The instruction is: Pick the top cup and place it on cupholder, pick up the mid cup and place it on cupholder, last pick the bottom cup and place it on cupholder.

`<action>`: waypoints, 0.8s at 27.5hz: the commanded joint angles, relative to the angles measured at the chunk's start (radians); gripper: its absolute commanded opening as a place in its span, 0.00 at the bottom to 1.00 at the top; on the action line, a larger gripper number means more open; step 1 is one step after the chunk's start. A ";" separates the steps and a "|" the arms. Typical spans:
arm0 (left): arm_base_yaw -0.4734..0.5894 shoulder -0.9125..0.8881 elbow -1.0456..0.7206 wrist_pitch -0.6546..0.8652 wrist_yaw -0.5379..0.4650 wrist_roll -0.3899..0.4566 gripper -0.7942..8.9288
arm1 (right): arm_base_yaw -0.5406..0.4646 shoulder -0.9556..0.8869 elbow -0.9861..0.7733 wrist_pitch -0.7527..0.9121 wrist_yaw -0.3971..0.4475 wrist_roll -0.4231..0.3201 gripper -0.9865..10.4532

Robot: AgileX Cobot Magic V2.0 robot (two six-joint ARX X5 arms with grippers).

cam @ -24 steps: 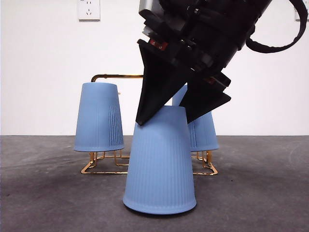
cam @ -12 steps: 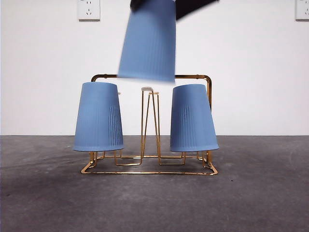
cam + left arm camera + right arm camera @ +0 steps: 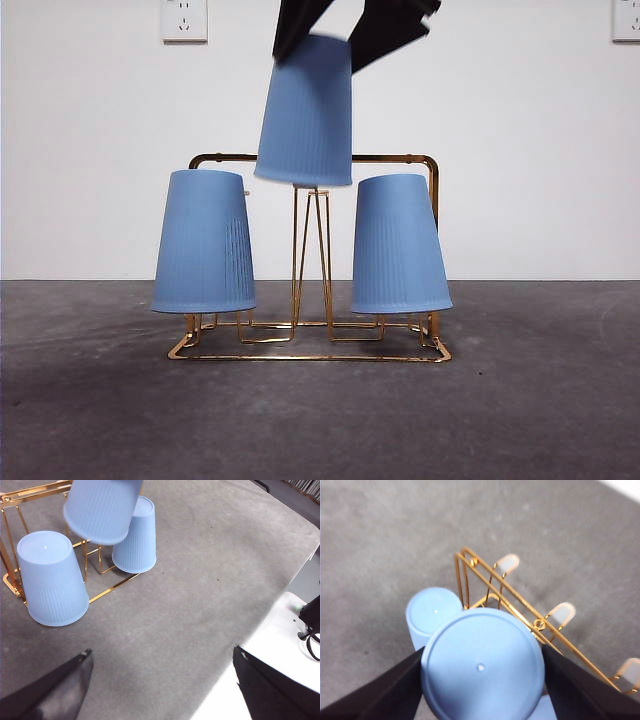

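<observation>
Nearest to me lies bare dark grey counter (image 3: 520,420), with nothing standing on its front stretch. Behind it, at the middle of the front view, sits the shiny gold wire cupholder (image 3: 310,355), its arched handle spanning the frame's centre. Two ribbed pale blue plastic cups already hang upside down on its outer pegs, one at centre left (image 3: 204,242) and one at centre right (image 3: 399,245), mouths down so they seem to sit steady on the pegs.

Between them the thin middle peg (image 3: 308,260) stands bare. Directly above it, at upper centre, the right hand (image 3: 345,25) clamps a third ribbed blue cup (image 3: 306,110) by its closed base, inverted and slightly tilted, its rim just over the peg's tip. I judge it is held so in order to slide down onto that peg.

The left hand (image 3: 162,687) waits over open counter, spread wide and empty.
</observation>
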 commanded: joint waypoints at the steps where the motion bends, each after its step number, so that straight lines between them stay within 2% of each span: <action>1: -0.007 0.005 0.010 0.010 0.002 -0.005 0.53 | -0.002 0.053 0.020 0.015 -0.010 -0.009 0.34; 22: -0.007 0.005 0.010 0.009 0.002 -0.006 0.53 | -0.030 0.230 0.019 0.016 -0.036 -0.016 0.37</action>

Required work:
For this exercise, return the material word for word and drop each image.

Task result:
The instruction is: Pick the top cup and place it on cupholder, pick up the mid cup and place it on cupholder, last pick the bottom cup and place it on cupholder.

`<action>`: waypoints, 0.8s at 27.5hz: the commanded joint angles, relative to the angles measured at the chunk's start (radians); gripper: its absolute commanded opening as a place in its span, 0.00 at the bottom to 1.00 at the top; on the action line, a larger gripper number means more open; step 1 is one step after the chunk's start. A ";" separates the steps and a "|" the arms. Typical spans:
arm0 (left): arm_base_yaw -0.4734..0.5894 shoulder -0.9125..0.8881 elbow -1.0456..0.7206 wrist_pitch -0.6546..0.8652 wrist_yaw -0.5379..0.4650 wrist_roll -0.3899..0.4566 gripper -0.7942..8.9288
arm1 (right): arm_base_yaw -0.5406..0.4646 shoulder -0.9556..0.8869 elbow -0.9861..0.7733 wrist_pitch -0.7527..0.9121 wrist_yaw -0.3971..0.4475 wrist_roll -0.4231..0.3201 gripper -0.9865..10.4532

Robot: AgileX Cobot Magic V2.0 robot (two six-joint ARX X5 arms with grippers).

cam @ -24 steps: 
cam @ -12 steps: 
cam + left arm camera + right arm camera @ +0 steps: 

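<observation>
Nearest to me lies bare dark grey counter (image 3: 520,420), with nothing standing on its front stretch. Behind it, at the middle of the front view, sits the shiny gold wire cupholder (image 3: 310,355), its arched handle spanning the frame's centre. Two ribbed pale blue plastic cups already hang upside down on its outer pegs, one at centre left (image 3: 204,242) and one at centre right (image 3: 399,245), mouths down so they seem to sit steady on the pegs.

Between them the thin middle peg (image 3: 308,260) stands bare. Directly above it, at upper centre, the right hand (image 3: 345,25) clamps a third ribbed blue cup (image 3: 306,110) by its closed base, inverted and slightly tilted, its rim just over the peg's tip. I judge it is held so in order to slide down onto that peg.

The left hand (image 3: 162,687) waits over open counter, spread wide and empty.
</observation>
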 commanded: joint waypoints at the steps where the motion bends, each after its step number, so that straight lines between them stay within 2% of each span: <action>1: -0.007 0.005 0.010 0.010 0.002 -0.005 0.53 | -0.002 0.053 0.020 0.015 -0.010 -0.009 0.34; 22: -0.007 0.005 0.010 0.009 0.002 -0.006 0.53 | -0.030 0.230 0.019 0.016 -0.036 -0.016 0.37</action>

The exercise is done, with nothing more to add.